Marcelo Henrique
Assim, as relações, de um modo geral, amorosas, conviviais, afetivas e, principalmente, sexuais, são realizações humanas sob a supervisão do plano extrafísico, com causas e consequências inapagáveis.
“Os sexos não existem senão no organismo; são necessários à reprodução dos seres materiais; mas os Espíritos, sendo a criação de Deus, não se reproduzem uns pelos outros, é por isto que os sexos seriam inúteis no mundo espiritual.”
(“Revue Spirite”, Janeiro 1866, “As mulheres têm uma alma?”)
O contato íntimo entre duas criaturas, proporcionado pela prática sexual, desperta uma série de considerações, que reputamos oportunos. Fisicamente, as forças biológicas dos seres que se atraem funcionam como duas pilhas onde as energias são compartilhadas. Cada toque, cada estímulo aos sentidos é instantaneamente absorvido por cada um dos parceiros, e é a fonte de uma nova realimentação do processo.
Na questão sentimento, no que tange ao erotismo – de eros, amor – o que se vislumbra é a comunhão, a associação, o intercâmbio de sensações amorosas comuns, mas não necessariamente as mesmas, nem em idênticas quantidades. Qualquer manifesto, seja um afago, um beijo, uma carícia, uma palavra e até um pensamento, pode contribuir com o ambiente que abriga tal união, e a doação que, de fato, ocorre, se materializa num processo recíproco de dar-receber.
Como seria, entretanto, o componente espiritual de uma relação sexual?
Primeiramente, do ponto de vista espiritual, somos Espíritos que logramos superar uma fase inicial de simples convivência orgânica, onde o guia eram os instintos, tão-somente. Fomos, pouco a pouco, através de experiências sucessivas, descobrindo os outros componentes do eu-Espírito, inaugurando a fase da vivência dos sentimentos (amor, ódio, medo, respeito, solidariedade, etc.), até alçar os primeiros voos da percepção da consciência.

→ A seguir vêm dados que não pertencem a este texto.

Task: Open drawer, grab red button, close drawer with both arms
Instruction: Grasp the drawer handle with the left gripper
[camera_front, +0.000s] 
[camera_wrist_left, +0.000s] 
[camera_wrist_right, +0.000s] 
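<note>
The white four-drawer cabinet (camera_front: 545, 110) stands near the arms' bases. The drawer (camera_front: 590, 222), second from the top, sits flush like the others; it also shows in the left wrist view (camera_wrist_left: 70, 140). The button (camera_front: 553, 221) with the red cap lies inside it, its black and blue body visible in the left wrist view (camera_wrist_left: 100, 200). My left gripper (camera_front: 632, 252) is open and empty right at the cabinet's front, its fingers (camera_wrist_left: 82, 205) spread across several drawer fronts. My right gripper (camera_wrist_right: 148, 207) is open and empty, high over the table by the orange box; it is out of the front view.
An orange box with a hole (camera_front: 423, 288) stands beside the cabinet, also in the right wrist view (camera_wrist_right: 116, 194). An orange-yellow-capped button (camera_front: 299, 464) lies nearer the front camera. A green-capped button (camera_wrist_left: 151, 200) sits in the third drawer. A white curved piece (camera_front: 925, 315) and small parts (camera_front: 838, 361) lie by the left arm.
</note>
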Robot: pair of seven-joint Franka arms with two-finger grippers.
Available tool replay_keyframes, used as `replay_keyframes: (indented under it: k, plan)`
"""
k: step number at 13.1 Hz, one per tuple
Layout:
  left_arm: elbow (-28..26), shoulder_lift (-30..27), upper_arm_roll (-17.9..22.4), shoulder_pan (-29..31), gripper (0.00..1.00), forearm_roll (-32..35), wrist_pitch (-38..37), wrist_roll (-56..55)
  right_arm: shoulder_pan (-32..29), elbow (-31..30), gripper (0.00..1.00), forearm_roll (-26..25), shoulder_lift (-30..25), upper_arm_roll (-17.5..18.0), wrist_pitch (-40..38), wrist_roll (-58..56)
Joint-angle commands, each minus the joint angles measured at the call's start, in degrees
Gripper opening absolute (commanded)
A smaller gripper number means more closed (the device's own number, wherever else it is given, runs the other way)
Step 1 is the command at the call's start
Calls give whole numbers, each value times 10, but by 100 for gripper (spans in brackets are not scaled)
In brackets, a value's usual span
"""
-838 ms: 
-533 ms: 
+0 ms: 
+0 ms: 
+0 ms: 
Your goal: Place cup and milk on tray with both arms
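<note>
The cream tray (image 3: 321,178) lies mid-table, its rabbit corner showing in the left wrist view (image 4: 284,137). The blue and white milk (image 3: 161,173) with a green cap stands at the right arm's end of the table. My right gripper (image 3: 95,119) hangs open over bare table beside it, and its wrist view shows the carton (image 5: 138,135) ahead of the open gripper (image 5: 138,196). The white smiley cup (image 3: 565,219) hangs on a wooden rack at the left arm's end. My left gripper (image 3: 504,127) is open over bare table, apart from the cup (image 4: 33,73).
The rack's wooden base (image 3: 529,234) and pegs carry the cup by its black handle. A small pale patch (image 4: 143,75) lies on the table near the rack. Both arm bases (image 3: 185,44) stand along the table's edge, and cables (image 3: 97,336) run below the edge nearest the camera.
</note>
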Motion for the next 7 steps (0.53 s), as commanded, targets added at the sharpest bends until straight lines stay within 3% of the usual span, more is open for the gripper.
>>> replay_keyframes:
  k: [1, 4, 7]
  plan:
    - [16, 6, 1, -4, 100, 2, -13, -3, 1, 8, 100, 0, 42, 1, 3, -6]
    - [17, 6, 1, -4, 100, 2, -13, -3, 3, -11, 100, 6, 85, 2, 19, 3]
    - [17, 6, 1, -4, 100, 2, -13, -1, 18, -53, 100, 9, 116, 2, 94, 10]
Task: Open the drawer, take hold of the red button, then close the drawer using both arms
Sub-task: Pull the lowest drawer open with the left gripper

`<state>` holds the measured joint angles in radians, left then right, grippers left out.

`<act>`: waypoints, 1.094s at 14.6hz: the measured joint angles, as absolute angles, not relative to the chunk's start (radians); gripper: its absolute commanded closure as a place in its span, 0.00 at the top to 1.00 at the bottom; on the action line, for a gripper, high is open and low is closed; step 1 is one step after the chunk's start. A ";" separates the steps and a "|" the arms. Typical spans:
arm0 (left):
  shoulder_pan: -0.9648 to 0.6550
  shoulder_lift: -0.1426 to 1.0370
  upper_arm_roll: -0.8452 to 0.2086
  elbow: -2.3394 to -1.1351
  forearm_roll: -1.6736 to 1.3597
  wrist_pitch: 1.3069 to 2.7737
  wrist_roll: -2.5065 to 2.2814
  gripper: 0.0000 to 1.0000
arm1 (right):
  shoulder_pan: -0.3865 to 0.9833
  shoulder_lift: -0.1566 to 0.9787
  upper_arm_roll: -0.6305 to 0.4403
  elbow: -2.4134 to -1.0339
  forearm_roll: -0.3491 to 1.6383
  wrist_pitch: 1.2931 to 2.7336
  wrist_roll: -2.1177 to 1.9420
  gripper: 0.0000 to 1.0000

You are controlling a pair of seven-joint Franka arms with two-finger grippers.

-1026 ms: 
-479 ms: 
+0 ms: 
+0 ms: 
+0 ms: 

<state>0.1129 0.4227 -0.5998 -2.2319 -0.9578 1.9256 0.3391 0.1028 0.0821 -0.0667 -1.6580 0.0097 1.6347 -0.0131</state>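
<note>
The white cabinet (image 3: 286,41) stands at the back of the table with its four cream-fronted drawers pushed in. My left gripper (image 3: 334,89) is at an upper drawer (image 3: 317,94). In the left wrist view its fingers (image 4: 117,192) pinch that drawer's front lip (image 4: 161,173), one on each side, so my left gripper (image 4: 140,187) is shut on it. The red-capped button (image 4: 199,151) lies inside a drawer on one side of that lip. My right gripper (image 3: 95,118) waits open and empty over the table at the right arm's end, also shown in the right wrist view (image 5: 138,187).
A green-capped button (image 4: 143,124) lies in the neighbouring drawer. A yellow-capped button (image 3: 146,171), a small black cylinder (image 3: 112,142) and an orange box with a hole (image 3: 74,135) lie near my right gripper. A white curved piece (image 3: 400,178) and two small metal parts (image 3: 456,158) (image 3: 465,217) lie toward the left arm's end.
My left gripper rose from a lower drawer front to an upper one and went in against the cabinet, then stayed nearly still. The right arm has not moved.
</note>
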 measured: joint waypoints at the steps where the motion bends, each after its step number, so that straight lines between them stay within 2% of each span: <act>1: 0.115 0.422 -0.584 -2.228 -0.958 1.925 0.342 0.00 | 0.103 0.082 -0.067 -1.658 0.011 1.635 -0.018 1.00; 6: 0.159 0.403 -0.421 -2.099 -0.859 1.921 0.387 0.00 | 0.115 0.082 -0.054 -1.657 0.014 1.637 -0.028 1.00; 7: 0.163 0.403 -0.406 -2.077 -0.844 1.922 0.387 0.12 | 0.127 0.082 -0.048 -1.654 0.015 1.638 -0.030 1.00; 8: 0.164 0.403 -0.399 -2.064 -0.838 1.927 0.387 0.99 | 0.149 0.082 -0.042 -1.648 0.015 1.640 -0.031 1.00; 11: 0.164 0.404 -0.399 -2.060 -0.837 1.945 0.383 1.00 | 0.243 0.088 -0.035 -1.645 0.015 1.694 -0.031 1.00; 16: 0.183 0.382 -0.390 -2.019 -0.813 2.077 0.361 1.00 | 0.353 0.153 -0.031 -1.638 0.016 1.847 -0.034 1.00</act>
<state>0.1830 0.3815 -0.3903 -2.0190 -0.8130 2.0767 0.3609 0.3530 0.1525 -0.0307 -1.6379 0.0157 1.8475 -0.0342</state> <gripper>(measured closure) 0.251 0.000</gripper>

Em consequência, em face das distintas peregrinações dos Espíritos, há uma individualização flagrante, uma vez que, mesmo em se tratando de uma mesma ordem, como a grande maioria dos seres que ocupam a Terra (de expiações e provas), estamos agrupados em classes, devido a sentimentos e raciocínios comuns, semelhantemente a uma série escolar onde um grupo de crianças é disposto para o aprendizado, apesar das diferenciações peculiares de cada individualidade. Remetemos, a propósito, o leitor, ao estudo criterioso dos quesitos 100 a 131, de “O livro dos espíritos”.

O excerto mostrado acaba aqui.